Q2. Explain why the first line of defence is described as non-specific, and how it differs from the way the body later targets a particular pathogen.
Q3. A patient has lost a large area of skin to a burn. Explain how this affects their first line of defence and suggest two ways carers can help protect them from infection.
Model answers (click to reveal)
Answers
▾MCQ 1
A. Unbroken skin is a physical barrier that blocks pathogens from entering. Antibodies, memory T cells, and phagocytes belong to later, specific lines of defence.
MCQ 2
C. Lysozyme is a chemical defence that breaks down the cell walls of many bacteria, destroying them in tears, saliva, and other secretions.
MCQ 3
B. Cilia are tiny hair-like structures that beat to sweep mucus and trapped pathogens up and out of the airways.
MCQ 4
D. Stomach acid is a chemical barrier with a very low pH that kills many pathogens swallowed in food and drink before they can cause infection.
MCQ 5
B. A burn or deep cut breaks the skin, removing a key physical barrier and giving pathogens a direct route into the body.
Short Answer 1
Model answer: Physical barriers include the skin, which forms a tough, continuous covering that physically blocks pathogens, and the cilia and mucous membranes of the airways, where sticky mucus traps pathogens and cilia sweep them away.
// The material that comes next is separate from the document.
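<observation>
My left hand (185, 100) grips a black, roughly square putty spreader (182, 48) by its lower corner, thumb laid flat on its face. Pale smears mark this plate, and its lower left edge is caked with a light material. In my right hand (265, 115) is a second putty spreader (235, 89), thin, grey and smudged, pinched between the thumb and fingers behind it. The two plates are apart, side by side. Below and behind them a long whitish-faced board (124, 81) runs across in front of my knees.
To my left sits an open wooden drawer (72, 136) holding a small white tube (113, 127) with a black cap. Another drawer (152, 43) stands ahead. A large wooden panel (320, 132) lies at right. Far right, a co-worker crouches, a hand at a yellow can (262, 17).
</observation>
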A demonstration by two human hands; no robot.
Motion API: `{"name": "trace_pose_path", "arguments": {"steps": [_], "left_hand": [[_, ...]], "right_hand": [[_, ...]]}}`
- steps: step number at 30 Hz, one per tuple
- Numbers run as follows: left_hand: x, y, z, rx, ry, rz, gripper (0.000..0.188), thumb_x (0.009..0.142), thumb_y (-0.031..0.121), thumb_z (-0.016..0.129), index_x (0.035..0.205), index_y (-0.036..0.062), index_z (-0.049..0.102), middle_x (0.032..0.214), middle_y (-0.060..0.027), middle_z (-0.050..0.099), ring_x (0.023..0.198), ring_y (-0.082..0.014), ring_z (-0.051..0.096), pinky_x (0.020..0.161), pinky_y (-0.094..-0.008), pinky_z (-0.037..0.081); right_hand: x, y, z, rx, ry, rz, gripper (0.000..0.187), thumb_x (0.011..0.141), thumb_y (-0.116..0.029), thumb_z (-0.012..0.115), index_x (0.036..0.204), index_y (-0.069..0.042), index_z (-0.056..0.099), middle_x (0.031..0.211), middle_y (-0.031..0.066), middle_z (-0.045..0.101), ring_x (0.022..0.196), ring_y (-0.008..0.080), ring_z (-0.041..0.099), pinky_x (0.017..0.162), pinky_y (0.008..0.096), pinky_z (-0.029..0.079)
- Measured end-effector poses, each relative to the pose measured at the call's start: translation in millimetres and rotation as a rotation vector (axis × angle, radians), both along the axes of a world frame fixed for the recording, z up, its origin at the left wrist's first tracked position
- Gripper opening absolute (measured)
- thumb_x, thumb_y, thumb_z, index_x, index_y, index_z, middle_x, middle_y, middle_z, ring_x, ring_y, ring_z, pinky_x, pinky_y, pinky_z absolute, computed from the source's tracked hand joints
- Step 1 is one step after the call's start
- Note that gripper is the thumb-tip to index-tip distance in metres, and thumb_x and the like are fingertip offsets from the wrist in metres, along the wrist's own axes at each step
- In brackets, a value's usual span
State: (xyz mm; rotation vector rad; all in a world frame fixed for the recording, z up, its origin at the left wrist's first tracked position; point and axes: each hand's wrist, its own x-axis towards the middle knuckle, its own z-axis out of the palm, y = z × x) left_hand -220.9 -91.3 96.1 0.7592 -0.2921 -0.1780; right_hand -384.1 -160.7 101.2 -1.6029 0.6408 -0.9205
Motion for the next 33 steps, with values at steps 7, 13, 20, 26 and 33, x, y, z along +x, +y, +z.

Chemical barriers include stomach acid, whose low pH kills many swallowed pathogens, and lysozyme in tears and saliva, an enzyme that breaks down bacterial cell walls. Sebum on the skin and the acidity of sweat are also acceptable chemical barriers. Each barrier stops pathogens before they can establish an infection.
Short Answer 2
Model answer: The first line of defence is non-specific because it acts in the same way against all pathogens, rather than recognising one particular type. Skin, mucus, cilia, stomach acid, and lysozyme block or destroy any pathogen they meet, regardless of what it is. This differs from later, specific defences, where the body recognises a particular pathogen by its antigens and produces tailored antibodies and memory cells against that exact pathogen. The first line is always ready and immediate, while the specific response is slower but targeted.
Short Answer 3
Model answer: Losing a large area of skin removes a major physical barrier of the first line of defence, so pathogens can enter the exposed tissue directly and the patient is at much higher risk of infection. The chemical protection of intact skin, such as sebum and acidic sweat, is also lost. Carers can help by (1) covering the wound with sterile dressings to replace the missing barrier and keep pathogens out, and (2) keeping the area and equipment clean and washing hands before contact to reduce the pathogens reaching the wound. Other valid answers include using a sterile environment, giving antibiotics if prescribed, and changing dressings carefully.